Five publications were identified that met our inclusion criteria and had the methodological quality necessary for this review (Table 1).3,18–21 Eight studies were primarily identified but excluded from the review (Table 2).22–29 Studies by Macfarlane et al22 and Vuolteenaho et al23 were primarily identified; however, since only randomized controlled trials were included in the design of this review, both of these studies were excluded. Studies by Buvanendran et al24 and Franchin et al25 compared the effectiveness of rofecoxib with a placebo group. Since in the review we included only trials containing any NSAID at any dose vs a selective COX-2 inhibitor, these studies were also excluded.
Table 1: Included Studies
Table 2: Excluded Studies
Fijn et al26 addressed the prevention of heterotopic ossification after THA with NSAIDs. Barthel et al27 compared indomethacin and meloxicam, but meloxicam is not a COX-2 inhibitor, having partial COX-2 specificity.30 Vastel et al28 compared a selective COX-2 inhibitor and a conventional NSAID; however, total validity scoring was low (58.3%), and the study was completely inadequate in 5 out of 12 validity criteria, so it was excluded from the review, although the primary outcome is in accordance with that of the included trials. Finally, the computer-aided search of the Cochrane Central Register of Controlled Trials identified Persson et al’s29 comparative study of patients receiving ibuprofen. Since ibuprofen is not a COX-2 inhibitor, this study was also excluded.
Methodological Quality of Included Studies
The articles by Grohs et al,18 van der Heide et al,19 and Romanò et al21 are the highest evaluated articles (91.6%) regarding their methodological criteria. Saudan et al’s3 article was found to be of sufficient methodological quality (79.1%). In van der Heide et al’s20 second article, no major methodological statement was found, except the dosage and duration of the indomethacin group. This trial was found to be of sufficient methodological quality (62.5%) (Table 3).

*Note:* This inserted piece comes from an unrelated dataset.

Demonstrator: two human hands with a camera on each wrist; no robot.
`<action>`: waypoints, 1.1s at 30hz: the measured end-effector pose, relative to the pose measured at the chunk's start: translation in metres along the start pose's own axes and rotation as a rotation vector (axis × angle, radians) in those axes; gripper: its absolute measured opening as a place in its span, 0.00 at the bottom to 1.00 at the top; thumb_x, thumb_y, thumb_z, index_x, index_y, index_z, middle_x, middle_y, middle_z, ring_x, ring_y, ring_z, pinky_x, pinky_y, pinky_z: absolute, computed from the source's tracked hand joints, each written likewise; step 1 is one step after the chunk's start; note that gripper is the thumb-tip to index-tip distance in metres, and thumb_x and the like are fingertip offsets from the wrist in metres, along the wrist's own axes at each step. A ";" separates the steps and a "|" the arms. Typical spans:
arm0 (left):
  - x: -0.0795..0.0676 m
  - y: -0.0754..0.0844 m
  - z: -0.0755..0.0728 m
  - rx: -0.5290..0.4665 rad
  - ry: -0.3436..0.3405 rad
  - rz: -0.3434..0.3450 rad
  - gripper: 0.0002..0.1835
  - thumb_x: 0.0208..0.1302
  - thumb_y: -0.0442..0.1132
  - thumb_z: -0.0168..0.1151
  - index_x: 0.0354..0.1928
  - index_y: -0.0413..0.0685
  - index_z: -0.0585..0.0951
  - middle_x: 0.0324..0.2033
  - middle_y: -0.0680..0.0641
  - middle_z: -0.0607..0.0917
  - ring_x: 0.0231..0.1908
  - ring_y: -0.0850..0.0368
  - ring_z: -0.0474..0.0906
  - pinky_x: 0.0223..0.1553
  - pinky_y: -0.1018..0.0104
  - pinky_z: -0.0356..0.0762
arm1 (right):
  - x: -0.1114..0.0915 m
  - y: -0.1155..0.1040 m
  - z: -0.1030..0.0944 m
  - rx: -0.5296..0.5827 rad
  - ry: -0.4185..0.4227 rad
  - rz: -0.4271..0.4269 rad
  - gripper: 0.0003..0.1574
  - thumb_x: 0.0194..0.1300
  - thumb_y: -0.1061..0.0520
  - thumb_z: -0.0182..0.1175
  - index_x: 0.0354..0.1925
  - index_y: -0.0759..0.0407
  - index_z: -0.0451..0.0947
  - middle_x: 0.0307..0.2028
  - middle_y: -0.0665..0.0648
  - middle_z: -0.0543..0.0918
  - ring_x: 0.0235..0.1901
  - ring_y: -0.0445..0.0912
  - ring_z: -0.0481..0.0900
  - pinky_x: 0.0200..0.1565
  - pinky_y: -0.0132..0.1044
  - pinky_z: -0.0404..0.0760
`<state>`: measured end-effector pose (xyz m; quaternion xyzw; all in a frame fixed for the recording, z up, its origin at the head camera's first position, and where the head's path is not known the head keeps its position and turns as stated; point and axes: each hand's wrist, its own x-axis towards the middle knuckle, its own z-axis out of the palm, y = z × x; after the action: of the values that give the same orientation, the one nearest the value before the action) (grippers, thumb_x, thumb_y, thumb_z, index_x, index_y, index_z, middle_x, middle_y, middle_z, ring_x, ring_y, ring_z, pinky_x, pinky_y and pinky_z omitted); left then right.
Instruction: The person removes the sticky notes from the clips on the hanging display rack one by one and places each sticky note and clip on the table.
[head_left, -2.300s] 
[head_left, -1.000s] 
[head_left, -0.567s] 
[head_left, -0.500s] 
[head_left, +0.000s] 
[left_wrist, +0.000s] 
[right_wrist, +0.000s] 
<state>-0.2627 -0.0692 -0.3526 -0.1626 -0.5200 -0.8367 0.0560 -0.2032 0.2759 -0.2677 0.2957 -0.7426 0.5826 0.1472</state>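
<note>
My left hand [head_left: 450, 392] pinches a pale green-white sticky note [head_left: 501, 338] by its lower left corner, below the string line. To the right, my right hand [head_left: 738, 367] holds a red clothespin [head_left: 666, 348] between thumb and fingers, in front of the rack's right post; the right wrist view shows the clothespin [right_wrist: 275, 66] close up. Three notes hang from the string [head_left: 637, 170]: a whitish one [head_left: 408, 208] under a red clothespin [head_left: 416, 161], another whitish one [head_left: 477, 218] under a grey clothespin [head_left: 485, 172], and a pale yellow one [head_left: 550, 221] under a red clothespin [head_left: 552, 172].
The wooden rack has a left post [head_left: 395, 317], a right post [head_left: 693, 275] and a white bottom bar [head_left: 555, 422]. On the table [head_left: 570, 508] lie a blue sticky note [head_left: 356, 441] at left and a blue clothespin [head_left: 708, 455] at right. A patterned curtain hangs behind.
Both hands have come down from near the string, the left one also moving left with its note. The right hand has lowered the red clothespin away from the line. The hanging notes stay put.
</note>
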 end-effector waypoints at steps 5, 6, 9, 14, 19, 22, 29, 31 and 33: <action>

Table 3: Methodological Quality of Included Studies
Evaluation of the Prophylactic Effect of Selective COX-2 Inhibitors on Heterotopic Ossification vs Conventional NSAIDs
In the 5 included studies, there was a nonsignificant 23% reduction (P=.150; 95% CI, 46%–10%) in the risk of heterotopic ossification among patients who were administered COX-2 inhibitors. Among these studies, there were marked differences in the size of the observed effects of COX-2 inhibitors on heterotopic ossification, which ranged between an increase of 54% and a reduction of 66% without statistically significant heterogeneity (P=.252).
Overall, in the studies included in this review, heterotopic ossification formed in 55 of 446 patients who received a selective COX-2 inhibitor treatment and in 102 of 615 who received treatment with conventional NSAIDs. The difference between the 2 treatments was not statistically significant (Figure 1).
Figure 1: Forest Plot of Ratios for Test Results from the Studies of COX-2 and NSAIDs Administration for Heterotopic Ossification Prevention. In the Studies Included in This Review, the Overall Difference Regarding Heterotopic Ossification Formation Was not Statistically Significant.
Evaluation of Discontinuation Due to Side Effects of Selective COX-2 Inhibitors vs Conventional NSAIDs
In all studies combined, there was a nonsignificant 30% decrease (P=.177, 95% CI, 58%–17%) in the risk of discontinuation due to side effects among patients who were administered COX-2 inhibitors. There was no statistically significant heterogeneity among the studies (P=.120).
Overall, in the studies included in this review, 23 of 450 patients who received prophylaxis against heterotopic ossification with a selective COX-2 inhibitor had to discontinue the prophylactic treatment due to side effects, compared to 41 of 615 patients who had prophylaxis with conventional NSAIDs. The difference between the 2 treatments was not statistically significant (Figure 2).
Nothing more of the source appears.